My inhibitions were lowered by my increased alcohol intake. The danger that came with the fact that she might wake up and see I was watching her made my dick throb. I almost wished that she would catch me. That she would open those beautiful gray-blue eyes and see that I was hard and watching her. In my fantasy, she would rise on her knees and surprise me by wrapping her mouth around my shaft, taking me so deep. I started thinking of touching her, tasting her, finally just fucking taking her, and letting shit fall where it may.
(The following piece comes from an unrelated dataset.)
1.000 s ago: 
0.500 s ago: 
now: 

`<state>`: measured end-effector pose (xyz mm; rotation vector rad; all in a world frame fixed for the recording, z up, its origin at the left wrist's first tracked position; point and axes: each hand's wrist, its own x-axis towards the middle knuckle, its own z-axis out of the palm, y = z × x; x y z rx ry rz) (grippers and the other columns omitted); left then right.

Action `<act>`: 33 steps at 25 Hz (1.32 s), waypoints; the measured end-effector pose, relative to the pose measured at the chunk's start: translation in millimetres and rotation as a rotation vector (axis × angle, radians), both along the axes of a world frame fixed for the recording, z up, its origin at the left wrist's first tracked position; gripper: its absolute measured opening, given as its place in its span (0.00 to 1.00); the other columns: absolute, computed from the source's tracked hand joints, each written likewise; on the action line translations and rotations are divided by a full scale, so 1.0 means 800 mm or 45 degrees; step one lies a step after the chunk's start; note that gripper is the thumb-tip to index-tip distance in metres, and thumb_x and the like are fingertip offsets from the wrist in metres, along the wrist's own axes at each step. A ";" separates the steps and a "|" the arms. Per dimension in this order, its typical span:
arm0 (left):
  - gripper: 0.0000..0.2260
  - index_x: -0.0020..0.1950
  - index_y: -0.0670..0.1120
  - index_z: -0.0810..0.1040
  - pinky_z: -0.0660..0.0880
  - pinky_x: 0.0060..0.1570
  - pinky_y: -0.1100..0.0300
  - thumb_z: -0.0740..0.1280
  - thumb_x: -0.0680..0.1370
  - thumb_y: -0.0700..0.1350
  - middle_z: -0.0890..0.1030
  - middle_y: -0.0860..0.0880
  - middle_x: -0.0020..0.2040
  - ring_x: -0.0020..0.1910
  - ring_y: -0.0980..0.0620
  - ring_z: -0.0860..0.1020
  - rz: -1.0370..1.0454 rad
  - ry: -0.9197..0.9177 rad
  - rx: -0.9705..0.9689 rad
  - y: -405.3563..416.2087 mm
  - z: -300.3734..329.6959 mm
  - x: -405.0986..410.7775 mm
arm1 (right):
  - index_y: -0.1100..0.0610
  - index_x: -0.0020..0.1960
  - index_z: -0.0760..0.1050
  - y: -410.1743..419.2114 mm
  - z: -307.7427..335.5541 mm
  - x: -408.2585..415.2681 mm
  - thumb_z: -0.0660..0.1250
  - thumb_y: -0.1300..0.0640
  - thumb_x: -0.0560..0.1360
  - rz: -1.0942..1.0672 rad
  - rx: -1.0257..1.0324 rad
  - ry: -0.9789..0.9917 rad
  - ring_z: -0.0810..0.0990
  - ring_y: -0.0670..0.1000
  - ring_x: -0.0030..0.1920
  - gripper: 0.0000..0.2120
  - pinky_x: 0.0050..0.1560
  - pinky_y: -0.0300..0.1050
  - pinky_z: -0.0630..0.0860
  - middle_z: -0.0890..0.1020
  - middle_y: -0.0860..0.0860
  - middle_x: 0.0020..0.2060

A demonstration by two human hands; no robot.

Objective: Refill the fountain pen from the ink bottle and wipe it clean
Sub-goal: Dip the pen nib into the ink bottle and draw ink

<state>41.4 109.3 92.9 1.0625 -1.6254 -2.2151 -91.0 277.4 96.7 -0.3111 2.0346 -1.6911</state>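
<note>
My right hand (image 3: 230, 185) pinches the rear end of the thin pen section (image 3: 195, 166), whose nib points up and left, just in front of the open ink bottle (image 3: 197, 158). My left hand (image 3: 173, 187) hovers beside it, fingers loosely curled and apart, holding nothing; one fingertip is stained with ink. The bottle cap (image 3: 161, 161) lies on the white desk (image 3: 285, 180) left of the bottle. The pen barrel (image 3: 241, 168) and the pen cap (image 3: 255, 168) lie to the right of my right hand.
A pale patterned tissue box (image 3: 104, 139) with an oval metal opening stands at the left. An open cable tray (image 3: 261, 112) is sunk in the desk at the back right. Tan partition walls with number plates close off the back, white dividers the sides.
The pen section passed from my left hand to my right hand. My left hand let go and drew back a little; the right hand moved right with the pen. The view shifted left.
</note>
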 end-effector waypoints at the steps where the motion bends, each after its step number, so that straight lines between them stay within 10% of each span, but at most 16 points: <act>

She adjusted her head, her lips parting, and a soft sigh fell from her lips. I clenched my fist because no one got me going like she did, and I knew it would become too much soon. One of her legs moved, shifting the comforter and unknowingly uncovering her smooth thigh. Her hand slid along her thigh, and she moaned. I smiled, chancing touching the soft skin there with her, following her movements. She drew in a sharp inhale but didn’t wake. Running the fingers of one hand over the edge of her underwear, I waited with bated breath, but she just whimpered and her hands went under her panties. My cock was leaking pre cum from the tip and a dark part of me wanted to mark her. As one hand followed her fingers over her panties, the other undid my jeans and gathered the fluid. I rubbed it gently over her parted lips, leaving them shiny. It made me want to deposit my cum inside her.

With one of her hands in her panties, rubbing her clit, the other came up and skimmed over her firm tits. My hand immediately followed the path, having wanted to touch them for so long. I imagined some day when I could slide my cock back and forth between those two generous globes. I stroked myself with my hand, watching her play with herself. Too soon, I came hard with that image stuck in my mind. Bringing my hand up, I caught the overflowing fluid. Again, I ran a finger over her lips and dipped my cum-covered one inside as much as I could without waking her. I went into my en suite bathroom to take a shower before bed. As I started to get undressed, my phone vibrated in my pocket. I pulled it out and saw it was a text from Oliver.

Oliver

Don’t do anything stupid, Noah.

Fuck, he must have read my mind and assumed I would fall back on old habits. He needed to back off.

Noah

Mind your business.

Oliver

You need to tell her, man. I’m telling you, it would make shit easier.

Noah

I know you’re trying to help, but seriously, I need to figure out how and when to do it myself.

There was no reply after that, and I was glad we weren’t circling the drain with a conversation we’d had over and over again ad nauseam. Turning on the water and waiting a minute for it to warm up, I finished getting undressed. Once I was under the stream of hot water, I thought about what I had just done, and realized it was odd I felt no guilt. There was no weirdness because I had been so laser-focused on her for so long that it just felt inevitable. When I finished drying myself off and putting sleep pants and a T-shirt on, I turned off the light, set my alarm, and then lay next to Jade in bed. I closed my eyes, hoping sleep found me soon and pulled me under and away from thoughts of silky thighs and what I’d find if I dipped between them.